Write the data below out again, exactly as each line reads.
[DATASET CONTENT Boundary: Start]
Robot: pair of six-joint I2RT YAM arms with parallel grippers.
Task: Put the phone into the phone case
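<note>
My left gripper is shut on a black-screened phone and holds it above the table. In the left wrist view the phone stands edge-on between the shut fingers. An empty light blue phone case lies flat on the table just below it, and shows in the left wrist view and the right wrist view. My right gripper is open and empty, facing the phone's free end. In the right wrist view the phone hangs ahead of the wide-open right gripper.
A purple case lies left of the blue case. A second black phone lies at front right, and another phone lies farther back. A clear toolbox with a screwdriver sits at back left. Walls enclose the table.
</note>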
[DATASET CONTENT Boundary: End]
:: EXERCISE SOLUTION ::
Robot: pair of six-joint I2RT YAM arms with parallel grippers.
Task: Put the phone into the phone case
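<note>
My left gripper is shut on a black-screened phone and holds it above the table. In the left wrist view the phone stands edge-on between the shut fingers. An empty light blue phone case lies flat on the table just below it, and shows in the left wrist view and the right wrist view. My right gripper is open and empty, facing the phone's free end. In the right wrist view the phone hangs ahead of the wide-open right gripper.
A purple case lies left of the blue case. A second black phone lies at front right, and another phone lies farther back. A clear toolbox with a screwdriver sits at back left. Walls enclose the table.
</note>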

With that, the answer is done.